- Yes, as a tech tree vehicle
- Yes, as a premium vehicle
- Yes, as an event vehicle
- Yes, as a squadron vehicle
- No, I do not want to see the Canberra B(I).12 in game.
The successful English Electric Canberra has made its name with air forces around the world over the many years of its service life. Even now, in terms of its overall life, the Canberra has only recently been retired in the mid-2000’s by the RAF. One user of the Canberra was the South African Air Force who, despite initial plans, ended up using their small fleet of Canberras for over 20 years. Over this period they received some upgrades to deal with the changing environment they found themselves in, making them an interesting spin on English Electric’s runaway success.
TL;DR: Classic British high altitude medium bomber with unguided rockets/bombs which also excels in the low-level strike role.
- New cockpit arrangement for improved low-level visibility in simulator mode
- Compatibility with American low-drag G.P. bombs, French G.P. bombs or traditional British G.P. bombs
- Optional 20mm Hispano gun pack at the cost of less bomb load
- Very effective bomb sight for pinpoint CAS in ground battles
- Good turning capability
- ECM suite including chaff/flare dispenser and RWR
- Decent low level top speed, but will struggle to outrun fighters
- No ballistic computer
1. The Genesis of the Interdictor
The Canberra is generally recognized for its incredible high altitude performance. Upon its introduction in 1951, the Canberra was the highest flying plane in the world and would remain so for several years, as its large wings and powerful Rolls-Royce Avon engines allowed it to reach heights of over 70,000 feet. However, like many other bombers, the Canberra felt the shadow of advancing air defenses creep over it.
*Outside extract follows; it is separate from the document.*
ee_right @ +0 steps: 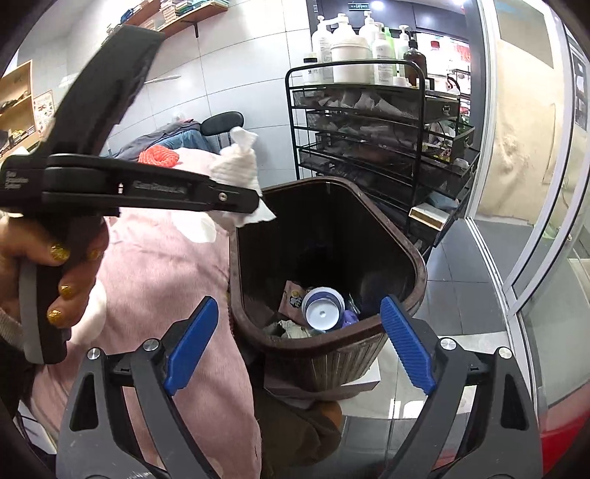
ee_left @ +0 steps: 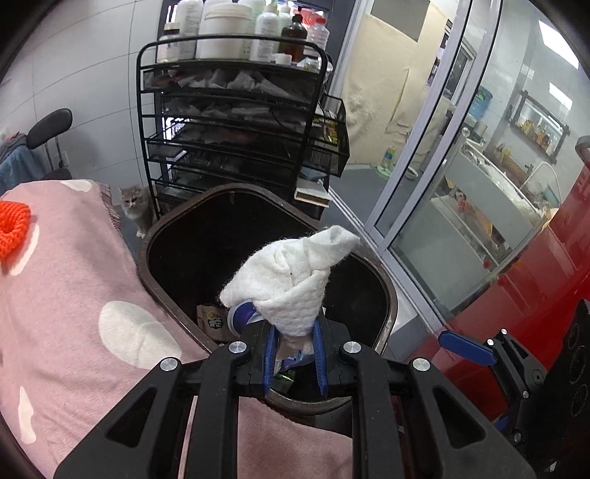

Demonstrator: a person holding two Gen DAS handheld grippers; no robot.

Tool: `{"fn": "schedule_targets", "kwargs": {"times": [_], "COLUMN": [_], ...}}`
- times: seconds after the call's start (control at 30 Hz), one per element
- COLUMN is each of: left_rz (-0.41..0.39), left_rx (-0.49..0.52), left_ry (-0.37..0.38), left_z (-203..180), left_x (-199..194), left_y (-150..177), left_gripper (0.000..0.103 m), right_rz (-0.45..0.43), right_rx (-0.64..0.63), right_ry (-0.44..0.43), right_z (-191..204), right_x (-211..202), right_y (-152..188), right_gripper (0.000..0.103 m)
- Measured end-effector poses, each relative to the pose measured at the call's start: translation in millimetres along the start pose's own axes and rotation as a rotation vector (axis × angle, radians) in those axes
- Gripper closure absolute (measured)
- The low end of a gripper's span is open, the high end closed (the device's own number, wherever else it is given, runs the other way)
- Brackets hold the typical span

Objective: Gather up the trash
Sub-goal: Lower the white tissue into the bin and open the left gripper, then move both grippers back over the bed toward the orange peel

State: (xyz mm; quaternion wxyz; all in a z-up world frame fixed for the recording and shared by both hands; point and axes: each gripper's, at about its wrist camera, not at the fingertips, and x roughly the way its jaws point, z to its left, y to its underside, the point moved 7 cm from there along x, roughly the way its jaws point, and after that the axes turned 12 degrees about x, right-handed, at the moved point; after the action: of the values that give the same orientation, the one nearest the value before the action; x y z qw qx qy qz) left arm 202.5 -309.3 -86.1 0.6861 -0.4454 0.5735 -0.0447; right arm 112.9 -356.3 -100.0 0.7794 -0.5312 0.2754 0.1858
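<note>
Pink dotted blanket [ee_left: 73,280] underfoot of both views, brown trash bin [ee_right: 418,269] pressed against its edge. Left claw [ee_left: 294,344] clenched on a wad of white tissue [ee_left: 291,280], poised over the bin's open mouth. Right claw [ee_right: 295,342] spread wide, grasping nothing, just short of the bin's near rim. Inside the bin: white-capped jar [ee_right: 322,307], snack wrapper [ee_right: 293,298]. Beyond: black wire rack [ee_left: 228,121] crowded with bottles [ee_left: 225,31]; grey cat [ee_left: 134,206] beside it.

Black gripper frames [ee_left: 295,353], ribbed blue pads [ee_right: 405,344], silver screws, gold glitter nails, perhaps white lettering.
</note>
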Motion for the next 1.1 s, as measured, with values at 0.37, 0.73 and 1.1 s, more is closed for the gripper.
{"fn": "schedule_targets", "kwargs": {"times": [0.37, 0.73, 1.1], "left_rz": [0.027, -0.093, -0.169], "left_rx": [0.048, 0.022, -0.01], "left_ry": [-0.036, -0.101, -0.136], "left_z": [-4, 6, 11], "left_x": [7, -31, -70], "left_y": [-1, 3, 24], "left_gripper": [0.054, 0.012, 0.009], "right_rz": [0.025, 0.023, 0.023], "right_rx": [-0.019, -0.001, -0.02], "right_ry": [0.01, 0.043, 0.016], "right_z": [2, -6, 8], "right_x": [4, 7, 9], "right_y": [6, 2, 0], "right_gripper": [0.014, 0.012, 0.012]}}
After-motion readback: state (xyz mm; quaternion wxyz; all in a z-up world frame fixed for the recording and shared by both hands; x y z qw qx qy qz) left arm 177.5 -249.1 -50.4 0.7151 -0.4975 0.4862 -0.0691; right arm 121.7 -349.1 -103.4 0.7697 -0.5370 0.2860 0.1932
In 1957, the same year that the Canberra set its staggering altitude record, the Soviet Union introduced the high-flying S-75 surface to air missile, which could handily reach the Canberra even when it would be safe from interceptors of the era at its service ceiling of 48,000 feet. This was demonstrated when the even higher-flying U-2 spy plane was downed by S-75 missiles in 1960.
This RAF Canberra, VX185, was the first full B(I) conversion and was converted from B.5 standard (of which it was the sole aircraft) to B(I).8 standard. Compared to the B(I).6 in game, it has a new cockpit arrangement and different bomb aiming window.
As the V-bombers comprised the majority of the RAF’s nuclear strike force, the Canberra was needed as a tactical bomber. Rather than toss the Canberra fleet in the face of new air defense dangers, the plane was adapted for low-altitude missions and strike roles as an “interdictor” aircraft. The Canberra was given an offset “fighter-style” cockpit for better low-altitude visibility and the navigator was moved down into the hull in front of the pilot - both characteristics shared by de Havilland’s Sea Vixen. In addition, the bombardier’s window was adjusted, with the bomb aiming sight no longer being offset and instead centered in the nose. Despite its design being meant for high altitude, the Canberra’s traditional straight wing and its gargantuan area allowed it to maneuver well at low altitudes. The “interdictor” concept would be extended into the RAF’s future, with the TSR.2 and Tornado filling a similar role.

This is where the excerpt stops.